Below is a listing; write it out exactly and drop any images from it.

------------------------------

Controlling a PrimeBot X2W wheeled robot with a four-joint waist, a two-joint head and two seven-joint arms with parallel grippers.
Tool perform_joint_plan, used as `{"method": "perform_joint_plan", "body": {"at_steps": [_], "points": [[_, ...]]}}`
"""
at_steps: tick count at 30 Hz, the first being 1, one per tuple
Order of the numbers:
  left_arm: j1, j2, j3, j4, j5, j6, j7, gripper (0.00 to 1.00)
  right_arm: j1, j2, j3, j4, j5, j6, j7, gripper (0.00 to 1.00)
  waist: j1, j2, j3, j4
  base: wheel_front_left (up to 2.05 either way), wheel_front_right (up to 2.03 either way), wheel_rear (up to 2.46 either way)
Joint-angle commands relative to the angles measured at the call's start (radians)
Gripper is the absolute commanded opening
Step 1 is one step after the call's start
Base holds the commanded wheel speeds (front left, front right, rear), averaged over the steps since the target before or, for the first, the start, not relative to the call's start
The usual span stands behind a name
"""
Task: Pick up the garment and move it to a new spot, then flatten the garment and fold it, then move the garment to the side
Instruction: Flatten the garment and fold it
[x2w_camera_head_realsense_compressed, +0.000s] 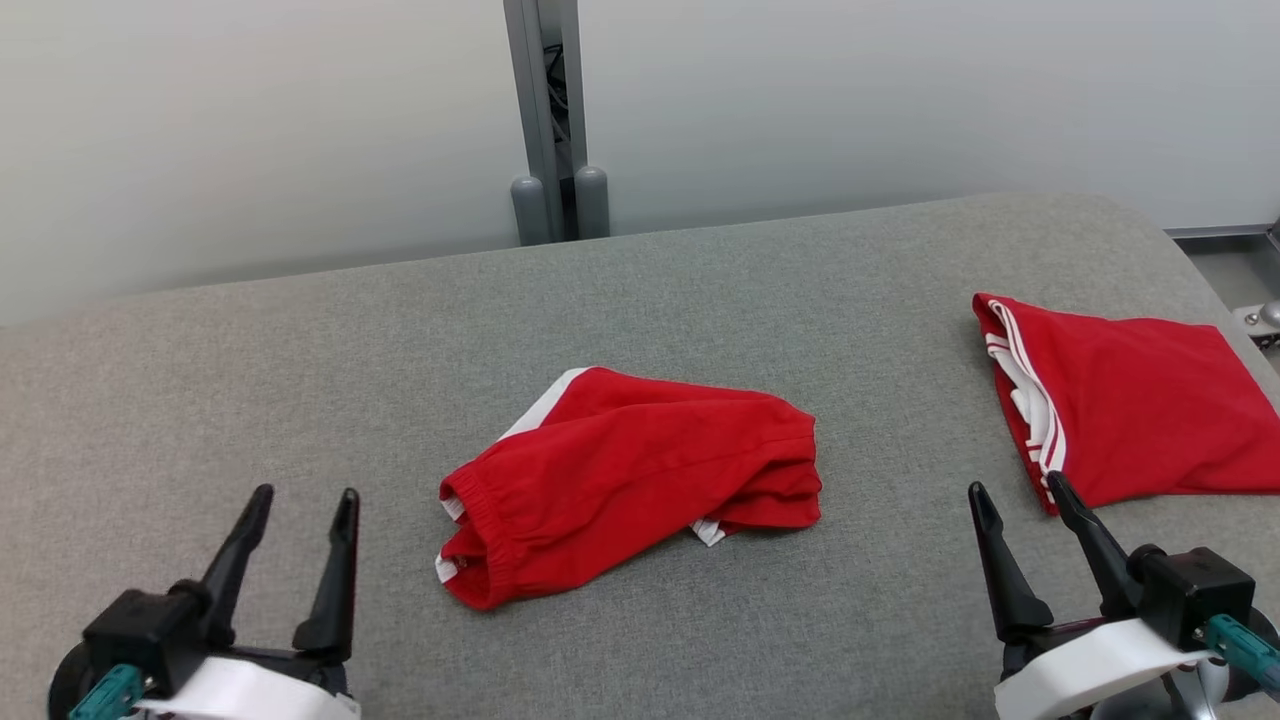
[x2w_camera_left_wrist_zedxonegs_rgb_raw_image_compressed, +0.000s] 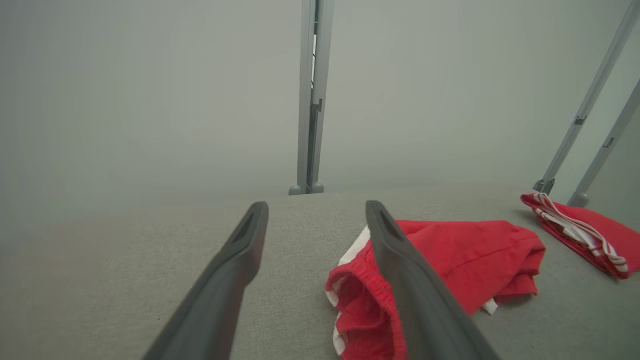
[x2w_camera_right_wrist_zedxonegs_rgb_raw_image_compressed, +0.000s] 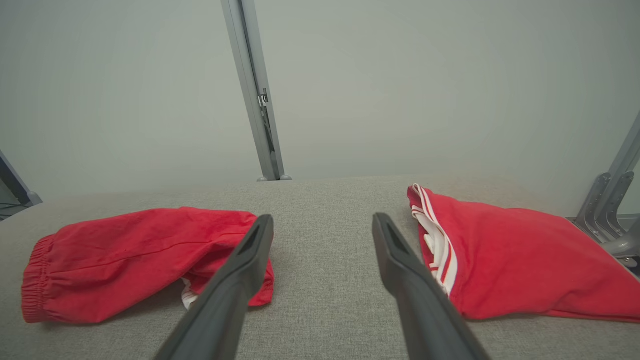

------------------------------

• **Exercise solution**:
Controlling a PrimeBot X2W wheeled robot with a four-joint waist, a two-joint head and two seven-joint arms with parallel grippers.
Tool perform_joint_plan, used as `{"method": "perform_joint_plan", "body": {"at_steps": [_], "points": [[_, ...]]}}`
"""
at_steps: tick count at 30 Hz, the first being 1, one per tuple
Order of the numbers:
  left_arm: j1, j2, j3, j4, j5, j6, j7, gripper (0.00 to 1.00)
  right_arm: j1, j2, j3, j4, j5, j6, j7, gripper (0.00 to 1.00)
  waist: j1, j2, j3, j4
  base: wheel_front_left (up to 2.05 either way), wheel_front_right (up to 2.03 either way), wheel_rear (up to 2.46 either way)
Joint-angle commands relative to the angles measured at the call's start (radians)
Gripper is the absolute commanded opening
Step 1 is one step after the call's start
Base holds the commanded wheel speeds (front left, front right, rear), averaged over the steps since the target before or, for the first, the start, not relative to the call's start
The usual span stands behind a name
"""
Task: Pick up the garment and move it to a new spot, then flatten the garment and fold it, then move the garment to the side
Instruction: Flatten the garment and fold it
[x2w_camera_head_realsense_compressed, +0.000s] 
[x2w_camera_left_wrist_zedxonegs_rgb_raw_image_compressed, +0.000s] 
[x2w_camera_right_wrist_zedxonegs_rgb_raw_image_compressed, +0.000s] 

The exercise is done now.